Je me suis attelée cette semaine, à la tache ô combien difficile de résumer Bowie, comment faire un best of d’un mec qui a plus de cinquante ans de carrière derrière lui, 24 albums (dont 140 millions vendus dans le monde et la moitié est classée dans les 500 meilleurs albums de tous les temps par le magazine Rolling Stone).

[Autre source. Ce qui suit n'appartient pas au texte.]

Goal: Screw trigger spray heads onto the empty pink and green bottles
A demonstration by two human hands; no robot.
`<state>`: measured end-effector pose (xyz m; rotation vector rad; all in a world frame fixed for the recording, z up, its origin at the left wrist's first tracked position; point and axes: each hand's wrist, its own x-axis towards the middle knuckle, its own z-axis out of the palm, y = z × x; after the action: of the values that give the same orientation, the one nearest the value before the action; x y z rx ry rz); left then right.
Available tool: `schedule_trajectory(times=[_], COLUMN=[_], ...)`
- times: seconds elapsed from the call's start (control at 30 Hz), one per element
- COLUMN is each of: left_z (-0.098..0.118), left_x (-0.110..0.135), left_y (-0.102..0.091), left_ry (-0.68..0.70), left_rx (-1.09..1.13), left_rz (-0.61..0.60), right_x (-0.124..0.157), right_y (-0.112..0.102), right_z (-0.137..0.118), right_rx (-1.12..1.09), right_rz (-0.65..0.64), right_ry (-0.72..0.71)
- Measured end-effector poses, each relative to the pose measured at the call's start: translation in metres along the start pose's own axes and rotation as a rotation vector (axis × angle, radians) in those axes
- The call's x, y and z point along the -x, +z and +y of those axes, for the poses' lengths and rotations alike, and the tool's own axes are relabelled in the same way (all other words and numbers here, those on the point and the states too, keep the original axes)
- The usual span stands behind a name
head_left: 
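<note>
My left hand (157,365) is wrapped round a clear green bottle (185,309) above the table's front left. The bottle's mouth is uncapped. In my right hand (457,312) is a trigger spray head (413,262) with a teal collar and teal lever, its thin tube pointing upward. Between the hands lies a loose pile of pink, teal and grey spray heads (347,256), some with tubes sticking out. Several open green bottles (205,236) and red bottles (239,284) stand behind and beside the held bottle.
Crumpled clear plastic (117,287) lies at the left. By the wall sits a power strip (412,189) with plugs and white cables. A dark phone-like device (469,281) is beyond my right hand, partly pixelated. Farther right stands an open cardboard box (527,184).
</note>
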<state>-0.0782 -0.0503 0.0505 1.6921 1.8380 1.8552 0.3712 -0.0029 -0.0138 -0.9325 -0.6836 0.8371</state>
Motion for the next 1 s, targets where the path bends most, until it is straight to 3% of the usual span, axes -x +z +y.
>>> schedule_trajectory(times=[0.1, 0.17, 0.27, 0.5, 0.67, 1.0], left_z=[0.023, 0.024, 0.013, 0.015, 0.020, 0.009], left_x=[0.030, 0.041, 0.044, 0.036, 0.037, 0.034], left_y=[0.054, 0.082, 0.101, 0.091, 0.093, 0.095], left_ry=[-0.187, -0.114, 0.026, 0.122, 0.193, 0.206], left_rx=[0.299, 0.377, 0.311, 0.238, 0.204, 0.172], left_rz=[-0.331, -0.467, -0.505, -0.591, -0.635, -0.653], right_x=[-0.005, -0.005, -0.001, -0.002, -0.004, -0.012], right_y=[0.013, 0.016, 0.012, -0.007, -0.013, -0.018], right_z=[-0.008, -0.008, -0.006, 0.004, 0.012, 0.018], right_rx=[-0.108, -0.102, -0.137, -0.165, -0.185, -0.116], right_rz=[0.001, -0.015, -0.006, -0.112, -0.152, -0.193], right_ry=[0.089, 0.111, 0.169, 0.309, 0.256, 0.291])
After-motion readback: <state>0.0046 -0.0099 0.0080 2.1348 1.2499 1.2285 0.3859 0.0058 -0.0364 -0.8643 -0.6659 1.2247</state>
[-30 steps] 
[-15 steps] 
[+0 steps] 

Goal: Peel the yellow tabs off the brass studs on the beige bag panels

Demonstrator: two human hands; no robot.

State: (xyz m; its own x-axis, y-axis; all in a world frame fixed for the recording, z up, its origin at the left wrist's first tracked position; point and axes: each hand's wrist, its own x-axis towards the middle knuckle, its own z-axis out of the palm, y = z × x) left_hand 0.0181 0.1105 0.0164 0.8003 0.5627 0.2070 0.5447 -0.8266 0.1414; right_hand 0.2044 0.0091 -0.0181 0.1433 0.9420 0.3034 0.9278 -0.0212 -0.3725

Pour ce faire, j’ai donc commencé par ses débuts, Bowie est anglais (bien sûr), il est né à Londres en 1947. Dès son adolescence, il joue dans plusieurs groupes mais très vite, il décide de se lancer en solo, son premier album sort en 1967, passé inaperçu, c’est deux ans plus tard, en 1969, qu’il déboule comme une créature débarquée de l’espace avec son titre Space Oddity (juste avant les premiers pas de l’Homme sur la Lune et juste après le film 2001 : L’Odyssée de l’Espace). Tellement culte ce tube, qu’en 2013, l’astronaute Chris Hadfield reprend le titre dans l’espace … euh oui oui, un clip dans l’espace, jamais fait.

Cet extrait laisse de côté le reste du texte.